There is a visceral reason for people not wanting to run the risk of vaccinating their children, even though the risk of damage caused by getting a disease instead is greater.
If I give my child a vaccine and he or she then has a reaction which causes damage, that is my fault: it happened because of something that I did.
If I don't give my child a vaccine and he or she then has a disease which causes damage, that is not my fault: it didn't happen because of something that I did.
That is completely nonsensical when you actually stop and look at it, but it is the gut feeling some people are certainly going to have. Better to do nothing and run a risk, than do something and run a far lesser risk; it's a very standard human reaction, that one, better the devil you know. It is why people go on living on the slopes of volcanoes: it may not happen, and if it does, well, it isn't their fault.

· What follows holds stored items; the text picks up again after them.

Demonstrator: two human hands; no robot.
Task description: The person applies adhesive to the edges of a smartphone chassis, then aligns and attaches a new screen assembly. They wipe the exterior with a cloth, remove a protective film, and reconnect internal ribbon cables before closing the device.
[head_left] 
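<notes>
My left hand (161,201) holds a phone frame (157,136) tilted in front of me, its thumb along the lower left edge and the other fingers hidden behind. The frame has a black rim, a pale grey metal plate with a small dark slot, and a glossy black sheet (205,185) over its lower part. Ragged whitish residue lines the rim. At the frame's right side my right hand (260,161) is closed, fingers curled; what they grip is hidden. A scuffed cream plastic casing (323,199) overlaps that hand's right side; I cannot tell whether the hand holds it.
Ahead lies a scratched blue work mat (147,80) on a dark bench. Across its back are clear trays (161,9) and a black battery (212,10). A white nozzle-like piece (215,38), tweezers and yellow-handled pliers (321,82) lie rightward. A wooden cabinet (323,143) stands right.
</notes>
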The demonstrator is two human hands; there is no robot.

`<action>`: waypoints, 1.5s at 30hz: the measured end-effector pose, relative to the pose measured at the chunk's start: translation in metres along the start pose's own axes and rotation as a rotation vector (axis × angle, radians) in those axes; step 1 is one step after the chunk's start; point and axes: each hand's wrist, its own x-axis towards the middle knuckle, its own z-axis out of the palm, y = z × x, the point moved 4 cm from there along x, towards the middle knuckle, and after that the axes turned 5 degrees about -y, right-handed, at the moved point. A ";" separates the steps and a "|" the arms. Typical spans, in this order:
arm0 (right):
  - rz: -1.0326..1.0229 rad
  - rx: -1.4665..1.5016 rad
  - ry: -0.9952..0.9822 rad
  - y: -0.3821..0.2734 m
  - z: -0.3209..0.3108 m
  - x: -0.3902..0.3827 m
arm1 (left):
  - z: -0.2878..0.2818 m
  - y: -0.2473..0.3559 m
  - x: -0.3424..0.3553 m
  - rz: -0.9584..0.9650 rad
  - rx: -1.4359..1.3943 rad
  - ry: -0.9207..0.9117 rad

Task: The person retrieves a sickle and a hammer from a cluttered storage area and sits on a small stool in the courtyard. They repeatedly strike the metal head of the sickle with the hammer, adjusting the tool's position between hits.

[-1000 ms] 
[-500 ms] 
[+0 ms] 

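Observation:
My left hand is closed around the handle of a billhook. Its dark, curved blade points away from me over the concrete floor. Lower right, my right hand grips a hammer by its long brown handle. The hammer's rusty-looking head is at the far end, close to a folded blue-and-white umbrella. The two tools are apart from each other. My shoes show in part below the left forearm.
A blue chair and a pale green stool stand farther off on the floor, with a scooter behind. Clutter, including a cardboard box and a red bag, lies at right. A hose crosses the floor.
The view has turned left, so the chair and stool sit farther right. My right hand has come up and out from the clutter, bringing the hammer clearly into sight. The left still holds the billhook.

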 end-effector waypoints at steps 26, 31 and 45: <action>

Oh, and "anti-vaxxers aren't stupid, my anti-vaxxer friend is a rocket scientist/Nobel prize winner/best-selling author" is making a bit of an assumption: it is entirely possible for a respected professional to be extremely stupid about things outside his or her immediate field of expertise. Many very bright people are. The phrase is "all that brain and she doesn't have the sense to come in out of the rain." Is your friend's PhD in immunology/epidemiology? if not, their opinion on those is likely to be no better than that of any layman. (And if they are Andrew Wakefield, they have been well-paid to have a particular view and spread it.)